▸ **Work order**
From the entries underneath, give the number of lines holding the word "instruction", without any other words.

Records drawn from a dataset
---

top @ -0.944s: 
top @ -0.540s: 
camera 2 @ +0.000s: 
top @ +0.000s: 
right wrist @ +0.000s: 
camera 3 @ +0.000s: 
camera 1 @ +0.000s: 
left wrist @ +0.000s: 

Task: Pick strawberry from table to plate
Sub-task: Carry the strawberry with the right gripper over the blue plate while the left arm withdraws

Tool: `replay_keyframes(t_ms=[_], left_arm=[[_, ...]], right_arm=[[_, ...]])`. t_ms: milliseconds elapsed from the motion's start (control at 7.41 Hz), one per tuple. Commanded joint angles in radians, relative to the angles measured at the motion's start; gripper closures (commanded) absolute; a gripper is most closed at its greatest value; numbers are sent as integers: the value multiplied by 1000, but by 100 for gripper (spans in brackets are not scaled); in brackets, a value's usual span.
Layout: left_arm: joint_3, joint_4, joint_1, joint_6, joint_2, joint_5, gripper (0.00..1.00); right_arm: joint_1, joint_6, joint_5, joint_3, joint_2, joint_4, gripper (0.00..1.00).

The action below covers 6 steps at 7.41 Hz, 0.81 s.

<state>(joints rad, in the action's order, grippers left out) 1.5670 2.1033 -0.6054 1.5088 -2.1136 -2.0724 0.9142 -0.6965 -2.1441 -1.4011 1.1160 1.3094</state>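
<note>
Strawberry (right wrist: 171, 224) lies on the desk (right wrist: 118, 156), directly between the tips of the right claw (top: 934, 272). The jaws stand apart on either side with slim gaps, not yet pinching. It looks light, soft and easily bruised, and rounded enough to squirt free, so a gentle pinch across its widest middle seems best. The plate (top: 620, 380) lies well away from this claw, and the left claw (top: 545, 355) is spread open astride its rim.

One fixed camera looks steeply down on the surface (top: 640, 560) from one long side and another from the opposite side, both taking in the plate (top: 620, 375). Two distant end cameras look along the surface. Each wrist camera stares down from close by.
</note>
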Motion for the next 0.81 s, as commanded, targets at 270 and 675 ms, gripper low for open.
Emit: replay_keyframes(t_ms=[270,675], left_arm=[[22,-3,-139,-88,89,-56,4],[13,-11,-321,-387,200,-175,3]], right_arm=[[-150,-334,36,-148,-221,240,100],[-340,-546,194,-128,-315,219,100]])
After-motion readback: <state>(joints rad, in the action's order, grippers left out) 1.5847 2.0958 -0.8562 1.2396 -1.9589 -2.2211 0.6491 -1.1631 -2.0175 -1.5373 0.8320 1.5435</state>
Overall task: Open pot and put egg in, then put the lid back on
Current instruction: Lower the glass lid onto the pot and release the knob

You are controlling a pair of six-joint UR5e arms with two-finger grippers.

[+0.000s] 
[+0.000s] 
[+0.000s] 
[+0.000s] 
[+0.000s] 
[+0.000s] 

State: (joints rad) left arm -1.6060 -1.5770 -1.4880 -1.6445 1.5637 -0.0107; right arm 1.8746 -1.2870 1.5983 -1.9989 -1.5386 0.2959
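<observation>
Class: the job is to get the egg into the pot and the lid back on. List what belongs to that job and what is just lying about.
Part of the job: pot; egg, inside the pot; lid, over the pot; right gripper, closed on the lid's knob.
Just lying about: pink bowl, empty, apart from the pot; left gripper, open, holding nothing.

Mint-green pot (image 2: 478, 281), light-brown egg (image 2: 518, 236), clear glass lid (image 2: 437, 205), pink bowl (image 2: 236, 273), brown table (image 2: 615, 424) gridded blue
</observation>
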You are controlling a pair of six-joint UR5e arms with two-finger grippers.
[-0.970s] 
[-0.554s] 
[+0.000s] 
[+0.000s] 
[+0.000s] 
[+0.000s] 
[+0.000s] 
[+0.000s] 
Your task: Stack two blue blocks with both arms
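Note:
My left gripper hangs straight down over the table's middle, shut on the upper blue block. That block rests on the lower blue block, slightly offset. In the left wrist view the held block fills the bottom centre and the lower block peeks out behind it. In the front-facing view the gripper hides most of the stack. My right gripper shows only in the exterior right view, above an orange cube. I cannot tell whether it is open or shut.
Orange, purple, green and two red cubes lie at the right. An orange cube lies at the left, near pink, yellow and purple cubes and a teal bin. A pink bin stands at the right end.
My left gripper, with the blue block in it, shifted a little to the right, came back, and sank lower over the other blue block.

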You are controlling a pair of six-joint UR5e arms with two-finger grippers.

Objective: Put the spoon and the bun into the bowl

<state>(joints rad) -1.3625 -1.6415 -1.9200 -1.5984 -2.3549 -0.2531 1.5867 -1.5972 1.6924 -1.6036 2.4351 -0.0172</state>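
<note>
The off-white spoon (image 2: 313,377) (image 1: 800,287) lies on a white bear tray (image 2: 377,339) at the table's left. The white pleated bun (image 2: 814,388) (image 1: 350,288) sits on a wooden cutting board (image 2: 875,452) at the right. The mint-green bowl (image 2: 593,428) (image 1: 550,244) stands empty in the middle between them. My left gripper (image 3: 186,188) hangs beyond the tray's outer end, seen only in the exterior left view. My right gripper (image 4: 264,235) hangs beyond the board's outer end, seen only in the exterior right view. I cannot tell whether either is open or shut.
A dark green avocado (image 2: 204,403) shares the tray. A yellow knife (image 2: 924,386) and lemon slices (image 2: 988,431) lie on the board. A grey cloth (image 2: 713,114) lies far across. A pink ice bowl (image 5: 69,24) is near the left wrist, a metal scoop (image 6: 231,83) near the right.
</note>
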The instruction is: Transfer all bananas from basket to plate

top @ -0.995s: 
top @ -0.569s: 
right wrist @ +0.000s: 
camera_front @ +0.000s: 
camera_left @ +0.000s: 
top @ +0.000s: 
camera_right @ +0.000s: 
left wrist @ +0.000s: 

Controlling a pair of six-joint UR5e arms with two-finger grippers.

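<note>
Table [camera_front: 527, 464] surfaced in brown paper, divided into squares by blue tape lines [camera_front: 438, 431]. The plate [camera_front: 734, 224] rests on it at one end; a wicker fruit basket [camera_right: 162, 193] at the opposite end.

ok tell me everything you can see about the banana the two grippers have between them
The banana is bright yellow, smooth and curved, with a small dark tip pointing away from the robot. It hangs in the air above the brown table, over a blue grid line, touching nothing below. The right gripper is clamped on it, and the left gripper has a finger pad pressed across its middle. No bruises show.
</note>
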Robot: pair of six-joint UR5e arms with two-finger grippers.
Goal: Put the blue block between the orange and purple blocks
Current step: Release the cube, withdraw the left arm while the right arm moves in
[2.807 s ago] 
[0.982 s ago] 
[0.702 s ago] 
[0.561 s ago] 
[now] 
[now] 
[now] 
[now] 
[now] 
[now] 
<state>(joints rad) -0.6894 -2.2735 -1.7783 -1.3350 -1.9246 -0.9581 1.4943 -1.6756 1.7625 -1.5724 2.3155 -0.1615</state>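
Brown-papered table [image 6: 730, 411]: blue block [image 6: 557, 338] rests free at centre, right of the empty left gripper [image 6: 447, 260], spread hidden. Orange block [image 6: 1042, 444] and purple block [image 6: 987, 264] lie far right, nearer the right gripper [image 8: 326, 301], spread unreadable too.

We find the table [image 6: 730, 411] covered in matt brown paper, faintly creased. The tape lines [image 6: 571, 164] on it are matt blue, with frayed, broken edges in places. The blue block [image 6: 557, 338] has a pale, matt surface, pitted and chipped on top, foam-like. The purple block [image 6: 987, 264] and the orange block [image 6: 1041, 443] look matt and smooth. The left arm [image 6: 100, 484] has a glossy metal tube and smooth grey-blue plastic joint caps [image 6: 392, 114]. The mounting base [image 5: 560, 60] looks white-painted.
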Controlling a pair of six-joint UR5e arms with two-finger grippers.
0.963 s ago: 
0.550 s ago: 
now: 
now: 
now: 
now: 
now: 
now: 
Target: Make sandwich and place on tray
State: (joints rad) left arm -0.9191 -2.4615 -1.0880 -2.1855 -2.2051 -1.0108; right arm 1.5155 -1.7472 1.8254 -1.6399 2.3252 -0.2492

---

▸ **Expected output**
2